In vivo and in vitro age-related studies revealed changes in human lens morphology, light transmission, gradient refractive index distribution and biomechanics using different imaging modalities [6,7,8,9,10,11,12,13,14,15]. However, most clinical devices visualising ocular structures are based on the detection of light scattering that occurs at optical inhomogeneities (microscopic refractive index variations) within ocular structures. In particular, Scheimpflug photography was initially utilised to extract quantitative information about the changes in lens shape and densitometry with age [6, 10,11,12, 16]. Using biomicroscopic or Scheimpflug imaging, characteristic light and dark regions are seen in transparent lenses and have been referred to as optical signal discontinuity (OSD) zones or the zones of discontinuity [2, 3, 10, 17]. Observation of OSD zones can be explained by the spatial modulation of the gradient index profile within the lens, and it can be linked to the lens development and growth [18, 19]. The OSD zones in slit lamp and Scheimpflug images have been used for the Oxford Cataract Classification and Grading System that is based on the identification of four cortical zones (C1, C2, C3 and C4) and the nucleus (Fig. 1a) [20].

Fig. 1
figure 1

OCT data processing. a Schematic diagram of the crystalline lens [left half: structure of the crystalline lens, and right half: optical signal discontinuity (OSD) zones] and region of interest (ROI, red) for generating densitograms for the zones. The epithelial cell layer is not shown to scale. b Three-dimensional swept-source OCT volumetric (8 × 8 × 7 mm3) dataset of a 49-year-old subject. c Refraction correction of the central B-scan. The surfaces of the anterior and posterior of the lens (solid yellow) and the nucleus (dashed yellow) were used to measure the radii of curvature. d Densitogram of the lens and identification of the OSD zones based on Oxford system nomenclature. Hyper-reflective zones are indicated by bright grey colour. Hypo-reflective zones are indicated by dark grey colour. The thickness and optical density were measured for each zone

Optical coherence tomography (OCT) enables the mapping of back-reflected/back-scattered light and generation of cross-sectional and three-dimensional images of the eye [21, 22]. OCT was used to characterise human lens ageing by measuring the shape and refractive status in vivo and in donor eyes [23,24,25,26,27,28,29,30,31]. In addition, in vivo OCT imaging of the lens was used to identify and quantify opacities in different types and grades of cataracts and to visualise lens sutures [32,33,34]. However, the features of internal lens structures, including OSD zones, have not been analysed from OCT images.

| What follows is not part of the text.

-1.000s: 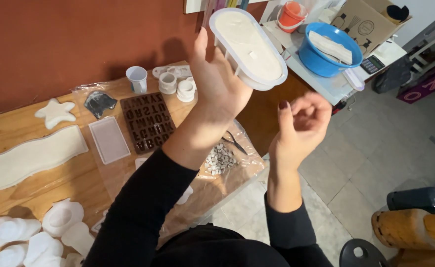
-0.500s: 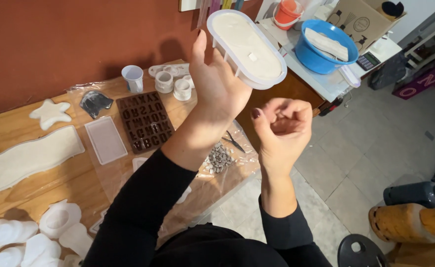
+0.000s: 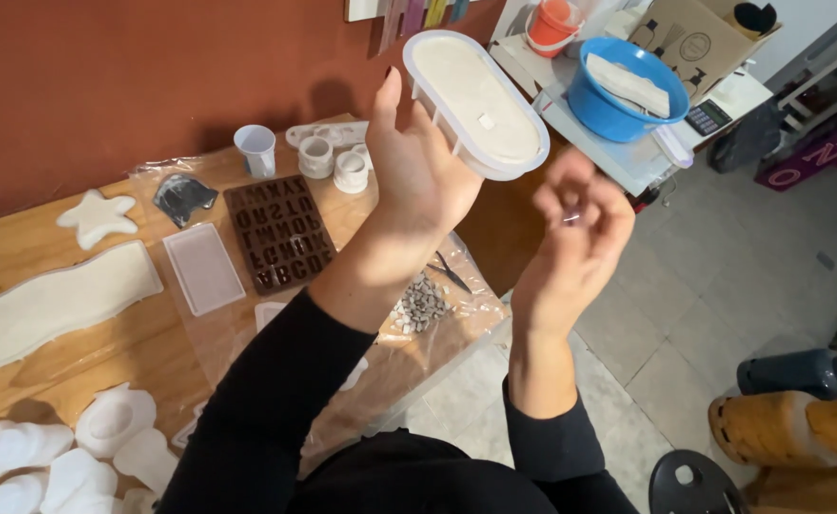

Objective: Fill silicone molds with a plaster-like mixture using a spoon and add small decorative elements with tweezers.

Therefore, the aim of this study was to characterise the age-related differences in the OSD zones of the lens. Micrometre-scale resolution and high sensitivity, i.e., the ability to detect low signals, are the main advantages of OCT with respect to other clinically used imaging methods that facilitated the precise identification of OSD zones. Volumetric images of the lens acquired with a bench-top swept-source OCT system were used to measure the geometrical dimensions and optical density of the human lens zones. In addition, the association of those parameters with the optical quality of the eye and with visual function was investigated.

Methods

Data acquisition

This cross-sectional study was undertaken by recruiting 50 participants (with ages ranging from 9 to 78 years) to the Laboratory of Optics at the University of Murcia. The study adhered to the Tenets of the Declaration of Helsinki. Participants were informed about the nature of the study, and written consent was obtained from each participant and in the case of children, parental consent was also obtained. The Institutional Review Boards at Nicolaus Copernicus University (KB290/2019) and the University of Murcia (3.10.2013) approved the study. Standard ophthalmic examination was conducted for all participants; individuals with previous ocular surgery were excluded from the study. All eyes were imaged in the unaccommodated state and with no pupil dilation. The measurements were performed in mesopic conditions. One participant was rejected because of large motion artifacts that degraded OCT image quality. One randomly selected eye from each participant was taken for statistical analysis to avoid correlations between fellow eyes. Accordingly, the data from 49 eyes (25 males and 24 females) were included in the study.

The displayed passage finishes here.